1. 样本相似性度量 Similarity Measurement

1.1 定义

1.1.1 相似度与距离

  • 相似度(Similarity):衡量两个样本的相似程度

  • 距离(Distance)或不相似度(dissimilarity):距离越小,表示相似度越大

1.1.2 符号含义

  • 样本 \(\boldsymbol{x}_i, \boldsymbol{x}_j \in \mathcal{X} \subseteq \mathbb{R}^n\)

    \(\boldsymbol{x}_i = \left[x_{i,1}, \cdots, x_{i,k}, \cdots, x_{i,K} \right]^{\top}\)

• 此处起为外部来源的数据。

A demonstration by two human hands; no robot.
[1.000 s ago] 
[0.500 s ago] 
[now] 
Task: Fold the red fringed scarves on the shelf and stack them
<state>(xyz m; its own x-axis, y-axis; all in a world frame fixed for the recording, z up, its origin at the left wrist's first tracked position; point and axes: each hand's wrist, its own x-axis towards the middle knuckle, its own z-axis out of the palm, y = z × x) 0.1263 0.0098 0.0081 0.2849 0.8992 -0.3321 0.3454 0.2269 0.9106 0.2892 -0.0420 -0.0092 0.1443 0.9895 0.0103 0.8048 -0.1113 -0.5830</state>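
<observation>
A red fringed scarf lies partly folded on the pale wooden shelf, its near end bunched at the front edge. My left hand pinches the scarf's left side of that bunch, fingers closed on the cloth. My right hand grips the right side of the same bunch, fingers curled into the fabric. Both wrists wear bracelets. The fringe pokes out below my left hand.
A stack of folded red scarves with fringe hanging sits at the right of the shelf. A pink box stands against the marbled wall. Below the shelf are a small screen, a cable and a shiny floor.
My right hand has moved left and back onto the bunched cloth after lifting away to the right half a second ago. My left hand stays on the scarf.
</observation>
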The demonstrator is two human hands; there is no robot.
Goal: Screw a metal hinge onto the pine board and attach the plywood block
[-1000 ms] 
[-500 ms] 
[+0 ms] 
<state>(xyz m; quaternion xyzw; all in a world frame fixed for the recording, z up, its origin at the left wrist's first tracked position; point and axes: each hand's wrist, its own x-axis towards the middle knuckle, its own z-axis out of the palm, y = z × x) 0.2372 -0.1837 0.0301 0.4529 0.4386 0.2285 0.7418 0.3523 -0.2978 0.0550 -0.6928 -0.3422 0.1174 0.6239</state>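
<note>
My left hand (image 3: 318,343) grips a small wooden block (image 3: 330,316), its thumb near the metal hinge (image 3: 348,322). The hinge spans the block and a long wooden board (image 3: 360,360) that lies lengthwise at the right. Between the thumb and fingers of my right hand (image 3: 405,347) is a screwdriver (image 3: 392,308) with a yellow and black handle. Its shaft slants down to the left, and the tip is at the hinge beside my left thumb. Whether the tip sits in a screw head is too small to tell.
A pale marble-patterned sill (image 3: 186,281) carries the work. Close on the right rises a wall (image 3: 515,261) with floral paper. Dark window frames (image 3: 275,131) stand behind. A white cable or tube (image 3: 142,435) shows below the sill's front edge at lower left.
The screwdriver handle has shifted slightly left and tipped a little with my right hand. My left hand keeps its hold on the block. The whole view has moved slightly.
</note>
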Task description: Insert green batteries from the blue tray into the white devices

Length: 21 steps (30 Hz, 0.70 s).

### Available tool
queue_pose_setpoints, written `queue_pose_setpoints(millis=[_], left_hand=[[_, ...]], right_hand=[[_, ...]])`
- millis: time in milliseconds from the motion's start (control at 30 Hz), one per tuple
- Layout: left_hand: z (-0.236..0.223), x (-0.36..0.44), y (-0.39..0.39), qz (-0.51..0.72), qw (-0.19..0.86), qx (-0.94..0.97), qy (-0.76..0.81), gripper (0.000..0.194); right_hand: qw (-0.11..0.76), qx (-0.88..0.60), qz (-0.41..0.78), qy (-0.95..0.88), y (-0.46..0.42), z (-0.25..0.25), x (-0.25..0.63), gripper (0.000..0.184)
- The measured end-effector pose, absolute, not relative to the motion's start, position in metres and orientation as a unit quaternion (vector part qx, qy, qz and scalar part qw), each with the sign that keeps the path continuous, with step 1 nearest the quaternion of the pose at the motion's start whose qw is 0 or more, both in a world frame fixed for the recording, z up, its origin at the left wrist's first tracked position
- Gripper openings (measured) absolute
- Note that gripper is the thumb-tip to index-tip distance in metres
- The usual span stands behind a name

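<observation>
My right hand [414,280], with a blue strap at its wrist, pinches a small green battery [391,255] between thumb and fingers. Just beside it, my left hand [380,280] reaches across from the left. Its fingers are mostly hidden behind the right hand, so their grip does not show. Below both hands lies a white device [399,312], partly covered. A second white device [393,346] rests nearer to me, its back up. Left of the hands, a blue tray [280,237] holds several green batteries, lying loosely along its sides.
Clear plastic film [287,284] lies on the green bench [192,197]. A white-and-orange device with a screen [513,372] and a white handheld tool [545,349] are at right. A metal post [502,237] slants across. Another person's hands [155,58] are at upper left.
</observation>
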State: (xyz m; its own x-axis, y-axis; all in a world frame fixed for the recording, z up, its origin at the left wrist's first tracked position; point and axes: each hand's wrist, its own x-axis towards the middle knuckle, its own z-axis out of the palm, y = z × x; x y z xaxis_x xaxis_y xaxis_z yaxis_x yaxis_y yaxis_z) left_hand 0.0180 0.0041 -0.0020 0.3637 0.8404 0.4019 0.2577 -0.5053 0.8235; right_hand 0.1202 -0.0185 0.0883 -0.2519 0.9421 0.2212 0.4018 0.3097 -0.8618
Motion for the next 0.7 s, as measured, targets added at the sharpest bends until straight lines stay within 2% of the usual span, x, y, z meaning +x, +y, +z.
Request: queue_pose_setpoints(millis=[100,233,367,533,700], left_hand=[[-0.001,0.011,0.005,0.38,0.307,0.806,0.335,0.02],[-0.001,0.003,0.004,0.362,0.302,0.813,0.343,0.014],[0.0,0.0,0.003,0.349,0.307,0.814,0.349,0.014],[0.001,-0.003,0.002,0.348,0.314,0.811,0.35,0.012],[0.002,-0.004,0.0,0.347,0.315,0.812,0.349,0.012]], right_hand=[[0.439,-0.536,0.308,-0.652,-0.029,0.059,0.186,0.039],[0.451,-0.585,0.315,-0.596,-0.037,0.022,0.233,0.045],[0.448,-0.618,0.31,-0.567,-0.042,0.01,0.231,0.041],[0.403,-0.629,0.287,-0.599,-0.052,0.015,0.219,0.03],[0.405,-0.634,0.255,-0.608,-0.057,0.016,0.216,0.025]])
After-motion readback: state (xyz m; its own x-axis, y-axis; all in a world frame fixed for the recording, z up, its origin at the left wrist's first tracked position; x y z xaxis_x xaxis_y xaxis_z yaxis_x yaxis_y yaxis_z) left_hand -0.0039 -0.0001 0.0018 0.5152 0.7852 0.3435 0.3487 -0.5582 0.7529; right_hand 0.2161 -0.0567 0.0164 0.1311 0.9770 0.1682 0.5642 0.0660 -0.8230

  • 样本属性(特征):\(k=1,2,\cdots,K\)

1.2 距离度量 Distance measure

1.2.1 距离度量的基本性质

对于一个定义的“距离度量(distance measure)”,应当满足以下的基本性质:

  • 非负性: \(d(\boldsymbol{x}_i) \geq 0\)

  • 同一性: \(d(\boldsymbol{x}_i, \boldsymbol{x}_j) = 0\) 当切仅当 \(\boldsymbol{x}_i = \boldsymbol{x}_j\)

  • 对称性: \(d(\boldsymbol{x}_i, \boldsymbol{x}_j) = d(\boldsymbol{x}_j, \boldsymbol{x}_i)\)

  • 直递性: \(d(\boldsymbol{x}_i, \boldsymbol{x}_j) \leq d(\boldsymbol{x}_i, \boldsymbol{x}_k) + d(\boldsymbol{x}_k, \boldsymbol{x}_j)\)

1.2.2 闵可夫斯基距离 Minkowski Distance

闵可夫斯基距离 Minkowski Distance: 样本 \(\boldsymbol{x}_i\) 和 样本 \(\boldsymbol{x}_j\) 的闵可夫斯基距离(Minkowski Distance)定义为:

\[d_{i j} = \left(\sum_{k=1}^{K}\left|x_{i, k}-x_{j, k}\right|^{p}\right)^{\frac{1}{p}} \]

其中 \(p\geq1\)

  • \(p=1\) 时称为曼哈顿距离(Manhattan Distance)

  • \(p=2\) 时称为欧式距离(Euclidean Distance)

  • \(p=+\infty\) 时称为切比雪夫距离(Chebyshev Distance):\(d_{ij} = \max \limits_k |x_{i,k} - x_{j,k}|\)

1.2.3 马哈拉诺比斯距离 Mahalanobis Distance

马哈拉诺比斯距离(Mahalanobis Distance):是一种尺度无关的距离度量指标。给定一个样本集合 \(\boldsymbol{X} = [x_{ik}]\),其协方差矩阵记作 \(\boldsymbol{S}\)。两个样本 \(\boldsymbol{x}_i\)\(\boldsymbol{x}_j\) 之间的距离 \(d_{ij}\) 定义为:

\[d_{i j}=\left[\left(x_{i}-x_{j}\right)^{\top} \boldsymbol{S}^{-1}\left(x_{i}-x_{j}\right)\right]^{\frac{1}{2}} \]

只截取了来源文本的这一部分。